Facevano parte del gruppo vari operai e alcuni contadini della zona, che
collaborarono alla costruzione del monumento.
Erano
passati quattordici mesi da quando Fulgencio BatIsta aveva sferrato un
colpo di Stato militare e il popolo cubano soffriva per una ferrea
dittatura pro imperialista, per cui il sanguinario Servizio
d’Intelligenza Militare assediava la spedizione patriottica,
insospettito dalle uniformi verde olivo che vestivano.
La
mattina del 20 maggio, un camion li portò il più vicino possibile al
Pico Turquino e poi gli archeologi Manuel Sánchez y Roberto Pérez de
Acevedo, fedeli alle loro abitudini, registrarono in un quaderno i
dettagli dela loro scalata :Altos de Babiney: 1 127,7 metri; Altos de
Cardero: 1 200,9 metri; La Cueva del Aura o Accampamento Martí: 1 402
metri.
Pérez
de Acebedo ricordava poi: “L’ascensione poteva essere meno pericolosa,
ma erano cadute forti piogge e il terreno poneva in continuo pericolo la
vita dei membri della spedizione, soprattutto nel ben chiamato Passo
delle Angustie, di mezzo metro di larghezza, con due abissi laterali.

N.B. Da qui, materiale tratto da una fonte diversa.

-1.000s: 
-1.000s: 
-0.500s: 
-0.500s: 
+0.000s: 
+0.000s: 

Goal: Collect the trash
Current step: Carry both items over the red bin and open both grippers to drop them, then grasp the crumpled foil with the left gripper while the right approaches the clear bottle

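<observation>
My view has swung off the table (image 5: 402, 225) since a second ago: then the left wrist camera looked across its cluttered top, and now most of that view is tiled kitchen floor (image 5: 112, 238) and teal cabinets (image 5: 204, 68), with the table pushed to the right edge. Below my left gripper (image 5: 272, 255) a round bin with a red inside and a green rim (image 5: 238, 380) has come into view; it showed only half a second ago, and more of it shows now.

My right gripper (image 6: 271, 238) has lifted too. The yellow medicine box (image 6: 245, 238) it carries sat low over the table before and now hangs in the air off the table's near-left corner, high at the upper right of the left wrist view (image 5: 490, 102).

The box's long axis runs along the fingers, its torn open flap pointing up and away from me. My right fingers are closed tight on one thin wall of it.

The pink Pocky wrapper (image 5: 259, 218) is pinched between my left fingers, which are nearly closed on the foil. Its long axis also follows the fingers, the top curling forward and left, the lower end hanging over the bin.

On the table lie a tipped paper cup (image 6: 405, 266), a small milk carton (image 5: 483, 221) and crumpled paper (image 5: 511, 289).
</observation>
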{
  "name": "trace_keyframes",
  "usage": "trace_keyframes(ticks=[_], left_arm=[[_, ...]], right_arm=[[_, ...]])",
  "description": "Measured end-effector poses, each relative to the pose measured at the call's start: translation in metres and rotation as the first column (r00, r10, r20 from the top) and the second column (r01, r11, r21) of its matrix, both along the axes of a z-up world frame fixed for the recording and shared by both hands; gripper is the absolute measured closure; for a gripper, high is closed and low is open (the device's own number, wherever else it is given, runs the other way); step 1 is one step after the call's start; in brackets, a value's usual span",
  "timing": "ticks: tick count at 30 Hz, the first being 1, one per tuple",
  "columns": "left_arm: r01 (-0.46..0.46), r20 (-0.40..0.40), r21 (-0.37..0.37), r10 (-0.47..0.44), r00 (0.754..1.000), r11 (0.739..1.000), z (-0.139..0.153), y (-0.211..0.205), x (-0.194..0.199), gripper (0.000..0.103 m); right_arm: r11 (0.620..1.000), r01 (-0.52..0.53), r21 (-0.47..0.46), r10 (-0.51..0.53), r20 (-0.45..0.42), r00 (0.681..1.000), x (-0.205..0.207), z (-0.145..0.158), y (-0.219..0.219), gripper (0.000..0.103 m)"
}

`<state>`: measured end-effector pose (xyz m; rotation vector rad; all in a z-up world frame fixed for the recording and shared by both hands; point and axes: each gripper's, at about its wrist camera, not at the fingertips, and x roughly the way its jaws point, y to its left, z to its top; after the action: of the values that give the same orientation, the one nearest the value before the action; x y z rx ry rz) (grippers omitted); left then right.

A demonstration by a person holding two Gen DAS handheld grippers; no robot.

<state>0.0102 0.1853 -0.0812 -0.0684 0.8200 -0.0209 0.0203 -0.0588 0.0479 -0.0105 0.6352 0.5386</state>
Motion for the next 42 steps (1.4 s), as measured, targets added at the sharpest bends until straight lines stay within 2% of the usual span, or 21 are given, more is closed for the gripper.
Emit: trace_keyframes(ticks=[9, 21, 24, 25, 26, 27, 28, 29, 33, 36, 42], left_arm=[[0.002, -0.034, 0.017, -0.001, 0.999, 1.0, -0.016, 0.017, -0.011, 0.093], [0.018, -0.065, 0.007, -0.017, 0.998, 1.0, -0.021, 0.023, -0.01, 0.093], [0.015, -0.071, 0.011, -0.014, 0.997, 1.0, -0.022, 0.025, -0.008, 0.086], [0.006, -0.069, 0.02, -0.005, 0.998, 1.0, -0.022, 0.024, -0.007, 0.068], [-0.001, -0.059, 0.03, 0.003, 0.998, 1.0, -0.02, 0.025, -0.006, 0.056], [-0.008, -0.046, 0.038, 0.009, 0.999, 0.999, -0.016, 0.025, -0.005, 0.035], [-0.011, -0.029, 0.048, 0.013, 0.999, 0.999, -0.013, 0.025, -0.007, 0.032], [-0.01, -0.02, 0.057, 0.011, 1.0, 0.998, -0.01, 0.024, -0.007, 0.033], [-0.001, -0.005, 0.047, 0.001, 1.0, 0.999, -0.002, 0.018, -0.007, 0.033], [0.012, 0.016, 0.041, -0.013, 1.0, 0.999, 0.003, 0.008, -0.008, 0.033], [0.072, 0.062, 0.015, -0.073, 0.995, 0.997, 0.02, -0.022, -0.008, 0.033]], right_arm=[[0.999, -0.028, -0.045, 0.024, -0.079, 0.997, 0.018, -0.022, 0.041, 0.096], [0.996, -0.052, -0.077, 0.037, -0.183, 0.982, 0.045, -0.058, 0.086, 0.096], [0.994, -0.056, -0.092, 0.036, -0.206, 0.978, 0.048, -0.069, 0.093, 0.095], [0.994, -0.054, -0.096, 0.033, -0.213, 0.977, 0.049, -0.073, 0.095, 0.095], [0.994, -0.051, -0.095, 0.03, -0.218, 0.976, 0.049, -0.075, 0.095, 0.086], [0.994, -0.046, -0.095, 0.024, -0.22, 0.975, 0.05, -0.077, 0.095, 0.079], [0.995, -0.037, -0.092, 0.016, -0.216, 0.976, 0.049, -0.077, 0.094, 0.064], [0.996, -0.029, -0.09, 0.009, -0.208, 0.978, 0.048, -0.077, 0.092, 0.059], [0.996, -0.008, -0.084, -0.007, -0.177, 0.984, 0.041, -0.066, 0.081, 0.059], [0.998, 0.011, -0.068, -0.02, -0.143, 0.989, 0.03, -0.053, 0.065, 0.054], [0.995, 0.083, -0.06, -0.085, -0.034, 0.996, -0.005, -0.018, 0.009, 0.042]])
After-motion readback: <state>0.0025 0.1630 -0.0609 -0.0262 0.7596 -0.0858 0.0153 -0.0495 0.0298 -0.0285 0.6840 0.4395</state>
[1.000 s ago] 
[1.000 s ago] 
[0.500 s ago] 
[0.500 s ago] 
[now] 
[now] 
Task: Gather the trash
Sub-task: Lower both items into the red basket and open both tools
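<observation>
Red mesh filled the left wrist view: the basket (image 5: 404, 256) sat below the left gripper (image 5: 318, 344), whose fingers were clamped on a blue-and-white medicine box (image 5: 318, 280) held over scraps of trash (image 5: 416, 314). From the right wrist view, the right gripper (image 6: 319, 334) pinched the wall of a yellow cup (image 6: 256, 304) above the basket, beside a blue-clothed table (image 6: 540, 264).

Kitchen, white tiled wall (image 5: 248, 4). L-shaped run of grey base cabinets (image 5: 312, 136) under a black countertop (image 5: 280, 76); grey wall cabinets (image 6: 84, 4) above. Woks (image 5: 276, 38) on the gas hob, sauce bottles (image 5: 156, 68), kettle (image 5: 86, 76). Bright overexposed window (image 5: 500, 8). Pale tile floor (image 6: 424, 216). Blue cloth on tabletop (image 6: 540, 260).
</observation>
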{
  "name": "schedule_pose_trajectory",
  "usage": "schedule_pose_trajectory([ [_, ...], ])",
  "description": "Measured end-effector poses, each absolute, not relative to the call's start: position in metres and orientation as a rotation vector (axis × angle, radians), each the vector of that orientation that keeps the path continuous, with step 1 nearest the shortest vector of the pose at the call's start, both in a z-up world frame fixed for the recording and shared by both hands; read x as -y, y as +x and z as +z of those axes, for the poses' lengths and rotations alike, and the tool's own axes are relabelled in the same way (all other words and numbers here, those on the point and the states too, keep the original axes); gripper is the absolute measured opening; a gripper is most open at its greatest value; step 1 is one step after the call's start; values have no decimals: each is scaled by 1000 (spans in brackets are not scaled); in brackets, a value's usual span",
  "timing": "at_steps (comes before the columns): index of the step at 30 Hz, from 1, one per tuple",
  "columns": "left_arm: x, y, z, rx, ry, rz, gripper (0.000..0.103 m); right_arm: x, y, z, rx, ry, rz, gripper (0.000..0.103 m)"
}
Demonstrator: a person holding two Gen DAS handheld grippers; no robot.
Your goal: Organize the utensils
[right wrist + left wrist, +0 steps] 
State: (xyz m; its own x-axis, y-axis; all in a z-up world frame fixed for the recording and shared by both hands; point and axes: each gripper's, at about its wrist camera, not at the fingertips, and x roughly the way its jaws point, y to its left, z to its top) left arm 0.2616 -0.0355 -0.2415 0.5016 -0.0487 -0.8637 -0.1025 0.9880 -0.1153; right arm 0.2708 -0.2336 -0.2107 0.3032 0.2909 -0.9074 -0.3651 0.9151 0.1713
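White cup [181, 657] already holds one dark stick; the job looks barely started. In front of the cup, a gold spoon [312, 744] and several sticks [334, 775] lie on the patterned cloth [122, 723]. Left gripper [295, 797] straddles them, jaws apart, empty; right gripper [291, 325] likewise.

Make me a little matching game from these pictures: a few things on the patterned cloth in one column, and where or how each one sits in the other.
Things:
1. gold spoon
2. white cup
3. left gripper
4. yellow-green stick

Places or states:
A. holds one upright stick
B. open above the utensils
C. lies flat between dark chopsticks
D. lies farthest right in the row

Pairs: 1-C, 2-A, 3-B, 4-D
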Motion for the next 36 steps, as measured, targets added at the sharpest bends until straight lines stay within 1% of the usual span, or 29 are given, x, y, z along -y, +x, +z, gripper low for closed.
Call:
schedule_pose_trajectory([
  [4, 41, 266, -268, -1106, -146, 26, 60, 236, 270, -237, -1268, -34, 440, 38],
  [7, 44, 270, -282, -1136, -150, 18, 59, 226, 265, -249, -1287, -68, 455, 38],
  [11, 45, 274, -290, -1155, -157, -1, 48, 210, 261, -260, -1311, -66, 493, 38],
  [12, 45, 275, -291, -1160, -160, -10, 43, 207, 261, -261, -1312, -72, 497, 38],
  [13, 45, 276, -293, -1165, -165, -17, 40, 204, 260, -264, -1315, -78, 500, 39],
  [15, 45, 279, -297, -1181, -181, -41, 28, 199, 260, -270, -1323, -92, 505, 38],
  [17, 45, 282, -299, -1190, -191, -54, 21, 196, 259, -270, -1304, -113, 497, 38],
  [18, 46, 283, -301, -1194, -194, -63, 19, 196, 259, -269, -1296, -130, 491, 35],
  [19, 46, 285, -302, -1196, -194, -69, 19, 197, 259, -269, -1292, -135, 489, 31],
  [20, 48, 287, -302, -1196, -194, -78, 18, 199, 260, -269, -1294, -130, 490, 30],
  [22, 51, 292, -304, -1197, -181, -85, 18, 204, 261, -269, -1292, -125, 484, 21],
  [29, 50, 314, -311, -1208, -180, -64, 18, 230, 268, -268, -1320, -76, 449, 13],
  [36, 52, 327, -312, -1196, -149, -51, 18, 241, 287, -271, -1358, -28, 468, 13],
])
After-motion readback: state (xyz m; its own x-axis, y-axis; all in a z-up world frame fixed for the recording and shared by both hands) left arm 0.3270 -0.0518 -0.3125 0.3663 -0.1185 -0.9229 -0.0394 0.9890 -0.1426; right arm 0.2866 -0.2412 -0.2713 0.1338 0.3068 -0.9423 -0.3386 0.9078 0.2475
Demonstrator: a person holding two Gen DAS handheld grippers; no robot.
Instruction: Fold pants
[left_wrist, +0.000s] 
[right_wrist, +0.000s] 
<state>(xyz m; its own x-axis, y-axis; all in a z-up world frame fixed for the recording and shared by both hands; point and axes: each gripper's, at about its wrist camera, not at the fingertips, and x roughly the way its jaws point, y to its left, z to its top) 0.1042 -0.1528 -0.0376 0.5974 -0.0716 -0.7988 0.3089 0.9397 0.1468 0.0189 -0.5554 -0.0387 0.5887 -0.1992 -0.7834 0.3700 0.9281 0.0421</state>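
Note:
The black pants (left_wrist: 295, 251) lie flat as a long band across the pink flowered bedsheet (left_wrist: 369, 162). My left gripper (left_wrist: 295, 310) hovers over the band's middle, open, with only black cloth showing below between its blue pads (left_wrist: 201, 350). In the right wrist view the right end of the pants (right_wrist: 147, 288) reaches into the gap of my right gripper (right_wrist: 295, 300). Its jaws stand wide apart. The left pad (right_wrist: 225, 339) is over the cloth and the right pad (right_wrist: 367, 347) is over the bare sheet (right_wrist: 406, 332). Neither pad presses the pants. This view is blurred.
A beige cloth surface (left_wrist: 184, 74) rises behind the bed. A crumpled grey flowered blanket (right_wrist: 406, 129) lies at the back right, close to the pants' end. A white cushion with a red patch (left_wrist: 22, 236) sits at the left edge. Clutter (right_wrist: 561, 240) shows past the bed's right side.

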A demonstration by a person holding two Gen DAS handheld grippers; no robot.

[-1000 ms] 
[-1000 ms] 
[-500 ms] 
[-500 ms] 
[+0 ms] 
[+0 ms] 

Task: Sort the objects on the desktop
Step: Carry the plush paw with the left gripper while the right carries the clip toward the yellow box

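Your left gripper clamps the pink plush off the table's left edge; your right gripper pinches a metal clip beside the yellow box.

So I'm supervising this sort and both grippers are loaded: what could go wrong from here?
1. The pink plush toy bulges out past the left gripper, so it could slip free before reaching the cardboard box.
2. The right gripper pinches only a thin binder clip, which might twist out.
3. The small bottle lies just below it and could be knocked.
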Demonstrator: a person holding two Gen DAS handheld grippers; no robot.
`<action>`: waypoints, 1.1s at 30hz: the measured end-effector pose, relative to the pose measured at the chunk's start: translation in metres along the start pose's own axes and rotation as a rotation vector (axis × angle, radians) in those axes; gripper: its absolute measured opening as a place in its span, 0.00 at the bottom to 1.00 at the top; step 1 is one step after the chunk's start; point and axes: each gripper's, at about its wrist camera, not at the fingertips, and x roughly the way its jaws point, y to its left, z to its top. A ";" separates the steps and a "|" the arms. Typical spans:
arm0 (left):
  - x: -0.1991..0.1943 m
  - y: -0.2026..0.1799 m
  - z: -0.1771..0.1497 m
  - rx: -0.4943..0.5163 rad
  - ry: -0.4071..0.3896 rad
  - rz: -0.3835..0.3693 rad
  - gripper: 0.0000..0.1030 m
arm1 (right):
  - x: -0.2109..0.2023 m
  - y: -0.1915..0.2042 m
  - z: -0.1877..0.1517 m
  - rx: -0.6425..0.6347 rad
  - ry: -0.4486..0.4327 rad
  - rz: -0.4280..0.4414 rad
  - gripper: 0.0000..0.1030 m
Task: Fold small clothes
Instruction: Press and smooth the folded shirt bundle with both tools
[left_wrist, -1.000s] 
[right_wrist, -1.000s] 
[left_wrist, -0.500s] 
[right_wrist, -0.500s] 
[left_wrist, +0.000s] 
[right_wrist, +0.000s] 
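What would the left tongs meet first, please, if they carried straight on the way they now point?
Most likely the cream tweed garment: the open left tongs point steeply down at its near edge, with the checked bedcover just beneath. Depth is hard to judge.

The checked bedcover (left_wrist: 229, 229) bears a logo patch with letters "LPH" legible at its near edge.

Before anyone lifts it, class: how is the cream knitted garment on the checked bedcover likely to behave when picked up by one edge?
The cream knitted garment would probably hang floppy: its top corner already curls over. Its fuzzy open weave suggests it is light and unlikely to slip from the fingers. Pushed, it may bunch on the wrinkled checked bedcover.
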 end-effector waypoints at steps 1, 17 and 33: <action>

Un
passo sbagliato o una scivolata, là, erano fatali.
Inoltre
faceva molto freddo, un freddo umido che non si poteva vincere e
sembrava uscire dalla terra e cadere da un cielo implacabile.
Vinte
queste difficoltà giunsero infine a 1974 metri, alla cima del Pico
Turquino e cominciarono immediatamente a costruire la base che doveva
sostenere il busto.
Le
piogge avevano provocato, con tutta la buona volontà, enormi difficoltà
per il trasporto delle casse che contenevano il busto, la targa, i
materiali e gli strumenti per la costruzione dell’opera ed era passato
più tempo del previsto.
La
notte sopravvenuta e la stanchezza per lo sforzo fatto durante la
difficile giornata, obbligarono i membri della spedizione a rimandare il
lavoro al giorno dopo.
All’alba del 21 maggio già lavoravano e terminarono proprio verso
mezzogiorno, aggiungendo due metri all’altezza del Pico Turquino.
Settantasei giorni dopo, il 26 luglio del 1953, un gruppo di giovani
guidati da Fidel Castro assaltò la Caserma Moncada di Santiago di Cuba,
per aprire quel cammino alla Patria, alla libertà, la giustizia e
l’umanità che segnalava Martí.
E il 28
aprile del l957, Fidel, con un’eroica truppa di giovani ribelli vestiti
di verde olivo, risalì per la prima volta il Pico Turquino per rendere
omaggio all’ immagine e al segmento delle idee di Martí.
Cantarono l’Inno Nazionale e alzarono i loro fucili, sicuri d’ottenere
la vittoria con il popolo e di compiere il legato del Maestro.